Morning stock market summary

Below is a snippet of commentary from today’s Morning Lineup. Start a two-week trial to Bespoke Premium to view the full report.  

Since yesterday’s close, we’ve seen multiple important central bank decisions from around the world (all discussed in today’s Morning Lineup), and at the margin, they have all been more dovish than hawkish with the Swiss Central Bank even announcing an unexpected rate cut.  This morning’s economic data has also been positive with all three reports (Philly Fed, initial jobless claims, and continuing claims) coming in slightly better than expected. These trends have been good enough to push equity futures near their highs of the morning after stocks around the world rallied overnight.

The positive reaction to yesterday’s Fed decision and subsequent press conference was largely tied to the fact that, despite February data showing that progress on inflation has stalled, Powell showed little concern that the trajectory has changed.  Within the dot plots, uncertainty over the Fed’s inflation forecasts appears to be declining, which indicates that the committee is more confident that inflation is still moving towards its 2% target.  While a May rate cut, at this point, is out of the question, the market is fine with that if the ultimate direction of rates is still lower.

Yesterday’s reaction to the announcement and subsequent press conference was a complete 180 versus January. Back then, stocks were lower heading into the announcement and only fell further once Powell started talking and essentially took a cut at yesterday’s meeting off the table. Just as we live in a world defined by a rapid pace of technological change, the way the market reacts to Powell Fed meetings may also be starting to shift.

Yesterday’s reaction to the statement (purple) also bucked the general long-term “Powell plunge” on Fed days since he became chair in 2018. As shown in the chart below, whether you look at his entire tenure as Fed chair or break it up into different slices during that period, Jerome Powell has not exactly been a stock market whisperer.

With a gain of 0.89% for the S&P 500 yesterday, it ranked as the 14th best single-day performance on a scheduled Fed Day of the 48 since Powell became the chair in March 2018.  Not only that, but it was also the 8th best post-decision performance of his tenure.

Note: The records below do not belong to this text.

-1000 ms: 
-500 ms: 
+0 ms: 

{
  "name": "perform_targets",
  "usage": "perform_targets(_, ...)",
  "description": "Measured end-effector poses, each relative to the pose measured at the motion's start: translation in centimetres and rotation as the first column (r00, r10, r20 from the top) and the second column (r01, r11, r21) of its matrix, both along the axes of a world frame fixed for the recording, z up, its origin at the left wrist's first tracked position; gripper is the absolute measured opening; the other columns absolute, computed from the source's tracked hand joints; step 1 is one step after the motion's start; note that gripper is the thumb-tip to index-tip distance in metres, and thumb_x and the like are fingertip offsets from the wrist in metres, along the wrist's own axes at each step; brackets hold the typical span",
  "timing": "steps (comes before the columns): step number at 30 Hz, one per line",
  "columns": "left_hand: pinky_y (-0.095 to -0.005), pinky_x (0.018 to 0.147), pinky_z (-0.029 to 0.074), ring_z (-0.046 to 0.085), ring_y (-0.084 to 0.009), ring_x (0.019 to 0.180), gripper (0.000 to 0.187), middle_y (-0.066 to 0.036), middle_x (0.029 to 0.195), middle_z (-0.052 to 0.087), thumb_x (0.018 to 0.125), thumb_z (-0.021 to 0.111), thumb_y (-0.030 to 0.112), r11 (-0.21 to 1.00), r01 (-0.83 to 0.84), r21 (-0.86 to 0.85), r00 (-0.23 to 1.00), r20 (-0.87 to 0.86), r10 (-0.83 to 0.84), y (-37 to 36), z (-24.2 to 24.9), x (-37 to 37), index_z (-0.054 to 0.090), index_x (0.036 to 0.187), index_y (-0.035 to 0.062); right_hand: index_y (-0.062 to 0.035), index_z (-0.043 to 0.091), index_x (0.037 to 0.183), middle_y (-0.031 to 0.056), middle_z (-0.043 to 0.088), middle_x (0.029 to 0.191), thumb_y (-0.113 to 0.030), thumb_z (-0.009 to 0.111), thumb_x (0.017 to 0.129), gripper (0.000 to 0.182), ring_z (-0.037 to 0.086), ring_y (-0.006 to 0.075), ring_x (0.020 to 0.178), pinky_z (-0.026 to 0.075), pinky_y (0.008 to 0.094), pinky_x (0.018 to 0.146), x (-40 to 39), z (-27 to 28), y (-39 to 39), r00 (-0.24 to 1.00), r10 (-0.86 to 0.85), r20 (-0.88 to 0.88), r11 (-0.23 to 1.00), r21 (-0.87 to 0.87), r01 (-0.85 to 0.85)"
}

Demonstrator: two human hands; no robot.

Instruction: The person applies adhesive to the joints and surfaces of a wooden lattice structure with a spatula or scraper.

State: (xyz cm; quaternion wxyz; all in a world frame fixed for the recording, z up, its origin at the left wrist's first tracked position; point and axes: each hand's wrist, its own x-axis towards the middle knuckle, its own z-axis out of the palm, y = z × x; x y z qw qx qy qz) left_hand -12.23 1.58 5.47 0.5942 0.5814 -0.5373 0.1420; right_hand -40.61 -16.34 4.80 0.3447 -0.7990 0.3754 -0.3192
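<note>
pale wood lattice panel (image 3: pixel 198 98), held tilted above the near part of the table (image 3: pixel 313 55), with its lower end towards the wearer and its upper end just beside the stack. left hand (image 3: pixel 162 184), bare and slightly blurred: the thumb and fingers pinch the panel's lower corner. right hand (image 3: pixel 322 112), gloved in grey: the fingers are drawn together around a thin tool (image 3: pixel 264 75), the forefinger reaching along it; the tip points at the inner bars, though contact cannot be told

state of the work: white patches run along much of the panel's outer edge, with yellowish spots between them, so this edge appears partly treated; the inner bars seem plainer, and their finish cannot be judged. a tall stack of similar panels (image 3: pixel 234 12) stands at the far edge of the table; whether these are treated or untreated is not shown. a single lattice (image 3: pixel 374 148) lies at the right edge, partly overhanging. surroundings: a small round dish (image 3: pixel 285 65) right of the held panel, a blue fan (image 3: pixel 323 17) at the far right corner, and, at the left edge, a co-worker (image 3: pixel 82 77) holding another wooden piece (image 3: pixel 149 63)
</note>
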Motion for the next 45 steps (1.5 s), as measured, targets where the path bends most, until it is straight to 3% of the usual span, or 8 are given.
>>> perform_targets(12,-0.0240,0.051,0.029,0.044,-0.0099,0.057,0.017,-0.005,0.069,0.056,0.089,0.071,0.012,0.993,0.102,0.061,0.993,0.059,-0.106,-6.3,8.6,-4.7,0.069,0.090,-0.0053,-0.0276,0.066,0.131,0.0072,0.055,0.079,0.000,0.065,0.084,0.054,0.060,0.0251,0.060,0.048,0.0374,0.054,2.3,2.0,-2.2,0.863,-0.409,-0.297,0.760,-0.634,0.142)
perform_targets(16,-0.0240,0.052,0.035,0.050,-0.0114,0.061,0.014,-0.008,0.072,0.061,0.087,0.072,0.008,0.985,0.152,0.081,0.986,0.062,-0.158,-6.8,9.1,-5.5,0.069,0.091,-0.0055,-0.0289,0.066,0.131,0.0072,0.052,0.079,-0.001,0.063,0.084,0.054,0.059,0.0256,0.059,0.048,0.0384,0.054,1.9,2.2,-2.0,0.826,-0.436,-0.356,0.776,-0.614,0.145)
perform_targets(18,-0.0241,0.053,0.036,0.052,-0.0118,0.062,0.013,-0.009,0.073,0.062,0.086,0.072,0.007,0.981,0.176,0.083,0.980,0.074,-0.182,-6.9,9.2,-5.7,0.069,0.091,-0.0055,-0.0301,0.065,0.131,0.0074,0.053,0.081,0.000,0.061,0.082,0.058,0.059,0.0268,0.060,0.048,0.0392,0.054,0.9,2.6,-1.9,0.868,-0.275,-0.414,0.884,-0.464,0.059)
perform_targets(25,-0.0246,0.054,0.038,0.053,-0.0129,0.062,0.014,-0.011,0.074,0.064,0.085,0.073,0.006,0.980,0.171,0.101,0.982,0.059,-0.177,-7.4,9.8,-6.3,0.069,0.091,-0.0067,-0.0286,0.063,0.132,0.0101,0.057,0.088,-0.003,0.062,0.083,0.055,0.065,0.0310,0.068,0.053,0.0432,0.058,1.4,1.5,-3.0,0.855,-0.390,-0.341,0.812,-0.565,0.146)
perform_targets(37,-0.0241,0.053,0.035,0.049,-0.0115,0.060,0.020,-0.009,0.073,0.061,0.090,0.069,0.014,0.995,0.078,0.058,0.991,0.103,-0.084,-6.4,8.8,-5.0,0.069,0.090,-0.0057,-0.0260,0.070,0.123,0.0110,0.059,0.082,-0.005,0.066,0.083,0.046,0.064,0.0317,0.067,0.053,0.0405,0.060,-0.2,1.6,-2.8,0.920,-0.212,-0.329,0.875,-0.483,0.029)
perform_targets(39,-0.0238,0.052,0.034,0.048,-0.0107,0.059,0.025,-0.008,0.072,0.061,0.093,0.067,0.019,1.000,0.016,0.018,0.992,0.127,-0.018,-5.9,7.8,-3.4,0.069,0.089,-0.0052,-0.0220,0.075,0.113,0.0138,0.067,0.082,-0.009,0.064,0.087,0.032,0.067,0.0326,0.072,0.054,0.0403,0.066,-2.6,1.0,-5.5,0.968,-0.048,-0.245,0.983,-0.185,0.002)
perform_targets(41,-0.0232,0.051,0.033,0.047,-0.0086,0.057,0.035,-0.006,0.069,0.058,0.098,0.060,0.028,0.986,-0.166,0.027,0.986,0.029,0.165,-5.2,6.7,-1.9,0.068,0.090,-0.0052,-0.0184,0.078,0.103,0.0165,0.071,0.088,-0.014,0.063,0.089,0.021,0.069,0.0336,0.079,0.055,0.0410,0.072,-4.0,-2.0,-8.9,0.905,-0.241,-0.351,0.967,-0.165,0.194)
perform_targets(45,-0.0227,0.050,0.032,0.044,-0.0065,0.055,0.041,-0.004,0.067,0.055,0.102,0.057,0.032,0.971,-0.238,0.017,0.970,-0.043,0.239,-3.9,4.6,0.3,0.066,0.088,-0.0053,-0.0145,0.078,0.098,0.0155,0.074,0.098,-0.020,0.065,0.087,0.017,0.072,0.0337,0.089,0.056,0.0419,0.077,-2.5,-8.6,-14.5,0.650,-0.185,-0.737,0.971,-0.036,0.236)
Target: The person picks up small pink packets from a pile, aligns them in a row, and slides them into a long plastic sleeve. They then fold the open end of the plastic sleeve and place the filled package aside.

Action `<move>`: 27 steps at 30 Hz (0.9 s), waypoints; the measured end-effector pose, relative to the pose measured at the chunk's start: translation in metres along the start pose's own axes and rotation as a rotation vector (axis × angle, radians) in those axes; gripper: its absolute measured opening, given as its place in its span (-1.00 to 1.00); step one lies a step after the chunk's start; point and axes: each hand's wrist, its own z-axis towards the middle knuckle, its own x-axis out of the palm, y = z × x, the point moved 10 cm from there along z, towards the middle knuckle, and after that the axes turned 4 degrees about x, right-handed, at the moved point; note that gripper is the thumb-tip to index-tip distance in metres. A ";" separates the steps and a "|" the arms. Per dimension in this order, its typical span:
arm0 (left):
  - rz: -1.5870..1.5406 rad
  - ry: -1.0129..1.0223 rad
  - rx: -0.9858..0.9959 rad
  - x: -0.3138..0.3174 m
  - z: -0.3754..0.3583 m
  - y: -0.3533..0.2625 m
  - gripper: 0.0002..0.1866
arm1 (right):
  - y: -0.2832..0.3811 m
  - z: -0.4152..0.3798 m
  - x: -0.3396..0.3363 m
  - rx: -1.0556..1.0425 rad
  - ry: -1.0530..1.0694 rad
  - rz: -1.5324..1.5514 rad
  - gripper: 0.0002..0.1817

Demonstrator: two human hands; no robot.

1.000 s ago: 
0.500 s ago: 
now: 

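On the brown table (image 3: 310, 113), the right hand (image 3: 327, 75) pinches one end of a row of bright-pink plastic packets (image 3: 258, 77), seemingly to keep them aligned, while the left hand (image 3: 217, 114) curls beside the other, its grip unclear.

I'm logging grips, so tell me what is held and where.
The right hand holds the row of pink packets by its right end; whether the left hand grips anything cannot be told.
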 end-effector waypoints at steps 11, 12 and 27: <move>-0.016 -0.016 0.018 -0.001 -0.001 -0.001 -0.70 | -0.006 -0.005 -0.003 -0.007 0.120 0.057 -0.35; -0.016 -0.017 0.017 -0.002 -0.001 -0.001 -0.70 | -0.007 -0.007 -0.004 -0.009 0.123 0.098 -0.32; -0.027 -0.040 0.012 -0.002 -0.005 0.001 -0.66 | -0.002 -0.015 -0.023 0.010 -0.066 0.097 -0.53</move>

Ironically, all the other days where the S&P 500 had a better post-meeting reaction have occurred since December 2021, essentially when the Fed started to telegraph the most recent tightening cycle.

To further illustrate how the market tide towards Fed decisions has been shifting, while the post-meeting reaction in January was one of the more negative post-meeting reactions under Powell’s tenure, the two meetings before that in November and December, were greeted warmly by the market (6th and 7th best under Powell’s tenure) and looked very similar to yesterday’s post-meeting reaction. If rate hikes are out of the equation, investors are willing to be patient with the timeline of rate cuts.